Die Trauerbegleiterinnen Karin Degen und Susanne Overbeck knüpfen ein Netz für die Seelen der Kinder: Sie fangen auf, halten fest, lassen los. Heute flechten die Jungs Lebensbänder. Ein Knoten steht für traurige Erlebnisse, eine Perle für schöne Momente. „Die Einschulung war ein trauriger Tag“, erzählt Horsti und ergänzt, dass er eigentlich danach einen Knoten an den anderen reihen müsste. „Denn blöd ist es in der Schule bis heute geblieben.“ Ach ja, nur die eine Klassenfahrt, die sei cool gewesen. „Und der Kindergarten, wie war der?“ will Christian wissen. „Oh, ja“, erinnert sich Horsti plötzlich, „der war auch cool“.
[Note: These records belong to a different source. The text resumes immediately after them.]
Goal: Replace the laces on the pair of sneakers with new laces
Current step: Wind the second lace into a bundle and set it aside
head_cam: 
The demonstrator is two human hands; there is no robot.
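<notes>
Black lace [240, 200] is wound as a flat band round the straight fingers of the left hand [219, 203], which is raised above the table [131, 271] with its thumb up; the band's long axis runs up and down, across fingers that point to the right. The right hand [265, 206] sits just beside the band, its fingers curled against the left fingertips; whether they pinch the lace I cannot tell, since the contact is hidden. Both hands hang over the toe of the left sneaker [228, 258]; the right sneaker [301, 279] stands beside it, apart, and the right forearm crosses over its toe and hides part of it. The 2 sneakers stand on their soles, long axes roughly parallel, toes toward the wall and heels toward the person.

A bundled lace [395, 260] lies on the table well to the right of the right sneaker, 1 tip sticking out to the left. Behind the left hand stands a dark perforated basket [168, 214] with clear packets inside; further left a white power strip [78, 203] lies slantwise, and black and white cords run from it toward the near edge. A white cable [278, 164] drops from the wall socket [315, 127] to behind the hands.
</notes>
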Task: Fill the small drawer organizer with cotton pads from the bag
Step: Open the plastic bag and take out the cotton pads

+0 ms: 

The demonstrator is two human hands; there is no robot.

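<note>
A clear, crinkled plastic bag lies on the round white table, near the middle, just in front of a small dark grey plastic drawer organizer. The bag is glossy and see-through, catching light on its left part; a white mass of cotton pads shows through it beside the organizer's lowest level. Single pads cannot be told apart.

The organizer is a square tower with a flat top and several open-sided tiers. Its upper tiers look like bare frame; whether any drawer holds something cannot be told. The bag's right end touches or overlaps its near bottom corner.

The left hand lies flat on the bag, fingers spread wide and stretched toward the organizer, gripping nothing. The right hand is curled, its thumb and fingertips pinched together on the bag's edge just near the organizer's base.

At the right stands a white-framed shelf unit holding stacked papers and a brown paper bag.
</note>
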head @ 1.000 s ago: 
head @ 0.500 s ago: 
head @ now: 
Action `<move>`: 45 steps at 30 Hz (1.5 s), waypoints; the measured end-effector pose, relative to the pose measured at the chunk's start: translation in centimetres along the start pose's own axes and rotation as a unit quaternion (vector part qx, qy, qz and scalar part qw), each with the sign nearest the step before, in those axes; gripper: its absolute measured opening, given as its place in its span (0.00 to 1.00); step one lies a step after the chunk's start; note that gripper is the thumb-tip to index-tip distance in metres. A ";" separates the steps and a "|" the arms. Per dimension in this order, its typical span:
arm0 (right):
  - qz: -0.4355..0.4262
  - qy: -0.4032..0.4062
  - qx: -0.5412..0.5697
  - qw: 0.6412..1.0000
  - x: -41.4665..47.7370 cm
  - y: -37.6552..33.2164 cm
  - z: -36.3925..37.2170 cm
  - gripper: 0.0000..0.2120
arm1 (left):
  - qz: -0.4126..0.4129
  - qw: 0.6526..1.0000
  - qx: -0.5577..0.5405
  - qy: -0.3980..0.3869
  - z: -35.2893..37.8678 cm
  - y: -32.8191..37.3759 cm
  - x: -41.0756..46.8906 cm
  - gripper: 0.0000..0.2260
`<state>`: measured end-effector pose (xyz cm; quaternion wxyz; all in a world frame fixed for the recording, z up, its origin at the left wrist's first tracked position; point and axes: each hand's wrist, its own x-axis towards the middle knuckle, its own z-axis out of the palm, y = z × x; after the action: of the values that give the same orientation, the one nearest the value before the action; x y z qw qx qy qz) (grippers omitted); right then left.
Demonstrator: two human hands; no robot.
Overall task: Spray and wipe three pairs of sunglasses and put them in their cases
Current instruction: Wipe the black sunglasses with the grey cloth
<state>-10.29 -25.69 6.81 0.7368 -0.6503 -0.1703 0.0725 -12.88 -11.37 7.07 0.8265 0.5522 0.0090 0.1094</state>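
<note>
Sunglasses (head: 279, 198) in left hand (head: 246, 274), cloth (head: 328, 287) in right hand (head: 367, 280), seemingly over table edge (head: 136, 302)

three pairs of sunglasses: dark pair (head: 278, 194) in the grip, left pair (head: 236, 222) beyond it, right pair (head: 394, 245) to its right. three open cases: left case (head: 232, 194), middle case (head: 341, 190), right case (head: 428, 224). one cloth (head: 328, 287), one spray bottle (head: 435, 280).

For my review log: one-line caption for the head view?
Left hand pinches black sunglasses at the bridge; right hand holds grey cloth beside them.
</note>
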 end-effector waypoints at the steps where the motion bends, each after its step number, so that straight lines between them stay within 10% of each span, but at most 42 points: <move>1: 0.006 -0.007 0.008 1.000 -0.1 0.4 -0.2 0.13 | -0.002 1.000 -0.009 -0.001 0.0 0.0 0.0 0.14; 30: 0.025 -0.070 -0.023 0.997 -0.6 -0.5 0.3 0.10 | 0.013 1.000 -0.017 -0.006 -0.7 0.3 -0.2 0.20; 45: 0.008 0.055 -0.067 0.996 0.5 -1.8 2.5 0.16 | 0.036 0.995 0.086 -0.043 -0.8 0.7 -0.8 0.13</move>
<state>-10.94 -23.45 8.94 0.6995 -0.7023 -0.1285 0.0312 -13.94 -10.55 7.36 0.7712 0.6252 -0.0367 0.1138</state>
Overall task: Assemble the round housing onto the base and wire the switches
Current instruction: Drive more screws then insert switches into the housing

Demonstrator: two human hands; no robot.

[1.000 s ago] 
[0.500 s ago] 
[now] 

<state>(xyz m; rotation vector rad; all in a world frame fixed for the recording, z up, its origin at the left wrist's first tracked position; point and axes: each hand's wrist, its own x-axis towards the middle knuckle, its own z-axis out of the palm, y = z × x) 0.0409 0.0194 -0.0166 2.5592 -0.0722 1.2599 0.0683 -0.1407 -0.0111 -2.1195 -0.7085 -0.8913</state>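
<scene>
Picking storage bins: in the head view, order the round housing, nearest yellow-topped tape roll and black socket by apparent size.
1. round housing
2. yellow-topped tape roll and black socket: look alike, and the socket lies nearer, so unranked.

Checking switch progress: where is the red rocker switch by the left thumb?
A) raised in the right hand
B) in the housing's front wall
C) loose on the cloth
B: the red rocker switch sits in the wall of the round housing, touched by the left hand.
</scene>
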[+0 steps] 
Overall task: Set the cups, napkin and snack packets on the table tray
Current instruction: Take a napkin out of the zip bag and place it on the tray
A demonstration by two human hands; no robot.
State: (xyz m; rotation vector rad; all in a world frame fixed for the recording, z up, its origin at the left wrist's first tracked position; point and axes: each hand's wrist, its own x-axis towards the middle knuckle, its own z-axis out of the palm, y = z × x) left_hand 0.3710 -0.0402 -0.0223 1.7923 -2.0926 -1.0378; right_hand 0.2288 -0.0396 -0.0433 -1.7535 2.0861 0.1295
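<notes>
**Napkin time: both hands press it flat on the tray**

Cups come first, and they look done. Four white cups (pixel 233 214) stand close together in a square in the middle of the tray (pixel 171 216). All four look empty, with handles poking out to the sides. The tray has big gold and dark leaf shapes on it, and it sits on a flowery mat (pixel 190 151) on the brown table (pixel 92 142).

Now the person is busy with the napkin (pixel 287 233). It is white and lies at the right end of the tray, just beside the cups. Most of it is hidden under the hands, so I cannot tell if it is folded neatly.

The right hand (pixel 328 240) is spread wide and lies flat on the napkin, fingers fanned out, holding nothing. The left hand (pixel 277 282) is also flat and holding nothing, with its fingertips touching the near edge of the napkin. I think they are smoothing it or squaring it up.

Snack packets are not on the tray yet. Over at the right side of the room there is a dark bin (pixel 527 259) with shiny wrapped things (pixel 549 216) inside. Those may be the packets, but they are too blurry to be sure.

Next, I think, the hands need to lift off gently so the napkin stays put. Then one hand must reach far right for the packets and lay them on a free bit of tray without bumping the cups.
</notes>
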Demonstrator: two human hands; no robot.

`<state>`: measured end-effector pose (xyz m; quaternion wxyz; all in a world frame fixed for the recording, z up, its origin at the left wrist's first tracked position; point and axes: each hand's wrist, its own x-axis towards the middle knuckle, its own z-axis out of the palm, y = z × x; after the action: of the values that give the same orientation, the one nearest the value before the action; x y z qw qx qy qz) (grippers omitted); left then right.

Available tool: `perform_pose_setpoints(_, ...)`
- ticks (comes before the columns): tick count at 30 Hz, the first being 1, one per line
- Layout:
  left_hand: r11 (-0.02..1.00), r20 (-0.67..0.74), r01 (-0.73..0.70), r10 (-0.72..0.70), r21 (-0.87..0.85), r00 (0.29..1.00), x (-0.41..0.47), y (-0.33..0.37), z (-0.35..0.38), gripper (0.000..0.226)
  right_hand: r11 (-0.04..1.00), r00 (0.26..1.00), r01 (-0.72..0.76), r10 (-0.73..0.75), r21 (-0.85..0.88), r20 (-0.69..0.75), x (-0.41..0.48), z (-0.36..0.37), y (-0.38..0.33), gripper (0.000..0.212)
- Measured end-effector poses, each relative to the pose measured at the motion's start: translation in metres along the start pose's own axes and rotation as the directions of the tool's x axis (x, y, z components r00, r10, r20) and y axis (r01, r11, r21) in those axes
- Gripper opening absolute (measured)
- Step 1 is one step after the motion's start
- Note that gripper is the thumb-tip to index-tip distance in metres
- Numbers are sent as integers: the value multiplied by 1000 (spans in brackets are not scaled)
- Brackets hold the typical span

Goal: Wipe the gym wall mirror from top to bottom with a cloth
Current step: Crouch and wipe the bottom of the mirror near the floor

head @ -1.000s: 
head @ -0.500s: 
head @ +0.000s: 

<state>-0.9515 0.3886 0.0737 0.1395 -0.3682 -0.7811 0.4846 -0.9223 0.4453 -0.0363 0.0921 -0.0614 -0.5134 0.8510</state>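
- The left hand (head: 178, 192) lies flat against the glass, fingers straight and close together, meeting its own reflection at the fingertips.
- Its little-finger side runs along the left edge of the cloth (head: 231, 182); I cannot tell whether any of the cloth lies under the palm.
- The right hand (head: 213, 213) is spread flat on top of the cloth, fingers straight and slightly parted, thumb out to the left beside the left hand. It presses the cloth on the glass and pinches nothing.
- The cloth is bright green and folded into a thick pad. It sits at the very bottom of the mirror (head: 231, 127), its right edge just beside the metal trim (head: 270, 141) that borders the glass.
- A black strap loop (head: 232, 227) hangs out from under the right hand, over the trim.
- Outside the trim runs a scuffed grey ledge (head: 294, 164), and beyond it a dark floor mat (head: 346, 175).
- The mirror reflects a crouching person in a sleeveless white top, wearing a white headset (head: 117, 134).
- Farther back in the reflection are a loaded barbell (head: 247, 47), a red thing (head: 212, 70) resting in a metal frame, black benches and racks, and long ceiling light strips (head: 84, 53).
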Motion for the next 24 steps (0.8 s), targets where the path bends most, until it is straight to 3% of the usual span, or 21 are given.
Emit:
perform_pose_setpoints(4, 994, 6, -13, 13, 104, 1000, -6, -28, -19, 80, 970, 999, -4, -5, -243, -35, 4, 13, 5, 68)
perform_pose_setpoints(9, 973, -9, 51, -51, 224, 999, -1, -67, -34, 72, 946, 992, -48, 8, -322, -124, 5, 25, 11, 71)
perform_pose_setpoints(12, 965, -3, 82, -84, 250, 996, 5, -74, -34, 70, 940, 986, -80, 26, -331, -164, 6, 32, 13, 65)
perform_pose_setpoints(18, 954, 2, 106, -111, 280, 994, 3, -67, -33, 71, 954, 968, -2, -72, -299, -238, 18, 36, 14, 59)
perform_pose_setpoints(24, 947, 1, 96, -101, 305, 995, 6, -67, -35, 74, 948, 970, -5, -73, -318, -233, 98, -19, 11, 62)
Christians Papa starb vor vier Jahren an einem Herzinfarkt. Seitdem kommt er in die Steinbrinkstr. 158. Nicht mehr regelmäßig, aber immer wieder. „Ich fühle mich hier gut“, sagt er. Hier könne er sprechen, traurig sein, sich erinnern. „Ich kann in der Gruppe besser reden als bei Mama.“ Ohne schonen zu müssen. Außerdem seien die Jungs lustig. „Wir lachen viel.“ Die Mutter hat einen neuen Lebenspartner gefunden. Für Christian ist das in Ordnung.
Neue Lebenspartner
Horstis Papa starb im September vor zwei Jahren, auch er an einem Infarkt. „Ich war sehr traurig damals, deshalb kam ich hierher“, erzählt der 12-Jährige. Horstis Mama hat diesmal Sekt mitgebracht, sie will wieder heiraten. „Wie fühlt sich das für dich an?“ will Karin Degen wissen. „Ist schon o.k., der ist nett“, sagt Horsti. Ob er für ihn ein Papa werden könnte? „Niemals! Aber das will er auch gar nicht.“
Nein, heiraten soll seine Mama nicht mehr, wirft Christian ein. Das habe sie ihm versprochen. Auch, dass der Lebensgefährte nie in ihre Wohnung ziehen würde. „Aber wir sind trotzdem zusammengezogen – in eine neue Wohnung, so hat sie sich durchgemogelt.“ Am Anfang sei das schon komisch gewesen.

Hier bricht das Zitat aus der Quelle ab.